#### EXERCISE OBJECTIVE
After finding the line with "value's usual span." in the entries below, retype exactly each line from there through the line with "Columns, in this", including that final line.

### GIVEN DATA ###

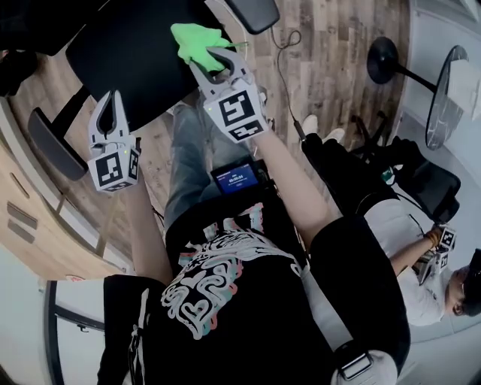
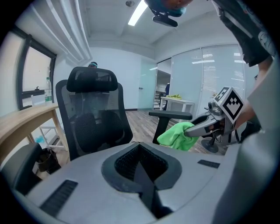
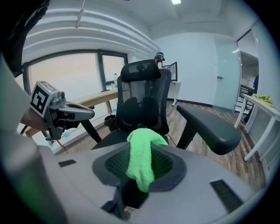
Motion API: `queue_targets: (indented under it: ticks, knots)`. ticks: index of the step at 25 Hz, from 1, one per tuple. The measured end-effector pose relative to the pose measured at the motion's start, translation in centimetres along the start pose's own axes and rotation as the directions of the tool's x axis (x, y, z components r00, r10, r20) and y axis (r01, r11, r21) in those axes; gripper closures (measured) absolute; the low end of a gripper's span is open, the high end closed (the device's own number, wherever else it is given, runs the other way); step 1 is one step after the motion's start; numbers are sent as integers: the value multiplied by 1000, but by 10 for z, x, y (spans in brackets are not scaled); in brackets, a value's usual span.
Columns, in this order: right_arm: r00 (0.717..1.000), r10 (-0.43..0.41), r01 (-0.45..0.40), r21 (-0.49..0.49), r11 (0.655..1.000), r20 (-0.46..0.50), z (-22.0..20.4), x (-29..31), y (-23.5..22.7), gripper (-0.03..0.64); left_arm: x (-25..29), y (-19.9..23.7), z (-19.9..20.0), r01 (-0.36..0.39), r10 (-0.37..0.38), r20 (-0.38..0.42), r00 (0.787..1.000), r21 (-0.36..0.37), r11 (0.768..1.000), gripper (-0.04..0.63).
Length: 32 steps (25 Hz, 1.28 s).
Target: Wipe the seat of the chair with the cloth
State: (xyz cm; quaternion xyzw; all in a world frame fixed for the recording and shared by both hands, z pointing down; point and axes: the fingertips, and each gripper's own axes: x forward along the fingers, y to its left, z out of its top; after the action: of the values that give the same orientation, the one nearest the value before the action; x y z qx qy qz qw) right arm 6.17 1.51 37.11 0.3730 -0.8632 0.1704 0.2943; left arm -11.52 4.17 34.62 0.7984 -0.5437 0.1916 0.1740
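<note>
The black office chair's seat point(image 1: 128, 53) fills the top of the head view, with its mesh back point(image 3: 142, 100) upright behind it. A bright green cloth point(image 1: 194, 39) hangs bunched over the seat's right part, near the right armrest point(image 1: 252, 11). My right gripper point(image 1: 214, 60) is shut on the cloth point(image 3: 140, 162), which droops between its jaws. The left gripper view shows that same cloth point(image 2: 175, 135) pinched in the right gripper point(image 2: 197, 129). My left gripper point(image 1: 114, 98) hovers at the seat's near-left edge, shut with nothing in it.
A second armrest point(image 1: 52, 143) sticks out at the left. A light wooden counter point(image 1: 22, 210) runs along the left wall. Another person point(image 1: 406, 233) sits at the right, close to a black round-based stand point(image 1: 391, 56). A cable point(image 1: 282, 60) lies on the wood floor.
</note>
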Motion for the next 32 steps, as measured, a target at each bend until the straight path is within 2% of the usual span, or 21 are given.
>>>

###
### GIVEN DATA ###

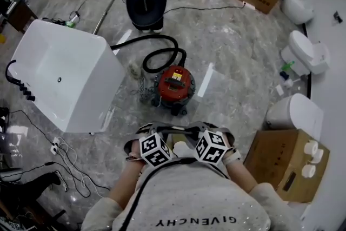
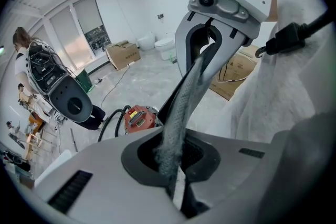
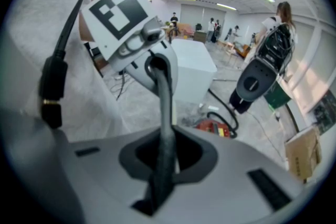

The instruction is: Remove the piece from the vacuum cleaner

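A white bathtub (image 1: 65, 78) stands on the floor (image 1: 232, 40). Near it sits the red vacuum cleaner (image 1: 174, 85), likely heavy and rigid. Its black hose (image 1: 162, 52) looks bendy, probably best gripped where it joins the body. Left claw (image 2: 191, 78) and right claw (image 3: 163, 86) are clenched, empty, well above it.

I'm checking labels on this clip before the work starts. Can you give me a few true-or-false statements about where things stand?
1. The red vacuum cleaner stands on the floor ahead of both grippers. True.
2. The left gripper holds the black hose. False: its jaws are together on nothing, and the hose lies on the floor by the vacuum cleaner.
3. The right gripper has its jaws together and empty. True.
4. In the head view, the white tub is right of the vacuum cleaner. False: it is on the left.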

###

#### TASK OUTPUT
Motion API: `queue_targets: (indented under it: ticks, knots)`. ticks: index of the step at 25 Hz, from 1, one per tuple. The measured end-effector pose relative to the pose measured at the motion's start, translation in centimetres along the start pose's own axes and rotation as the directions of the tool's x axis (x, y, z components r00, r10, r20) and y axis (r01, r11, r21) in those axes; gripper closures (measured) absolute; the low end of a gripper's span is open, the high end closed (the device's own number, wherever else it is given, runs the other way); step 1 is one step after the motion's start; numbers are sent as integers: the value multiplied by 1000, but by 10 for z, x, y (spans in brackets are not scaled); in brackets, a value's usual span.
Columns, in this order: right_arm: r00 (0.717..1.000), r10 (-0.43..0.41), r01 (-0.45..0.40), r21 (-0.49..0.49), r11 (0.655..1.000), r20 (-0.46..0.50), z (-22.0..20.4), x (-29..31), y (-23.5..22.7), gripper (-0.03..0.64); left_arm: x (-25..29), y (-19.9..23.7), z (-19.9..20.0), r01 (-0.36..0.39), r10 (-0.37..0.38), r20 (-0.38..0.42), r00 (0.787..1.000), r21 (-0.36..0.37), r11 (0.768..1.000), gripper (-0.04..0.63).

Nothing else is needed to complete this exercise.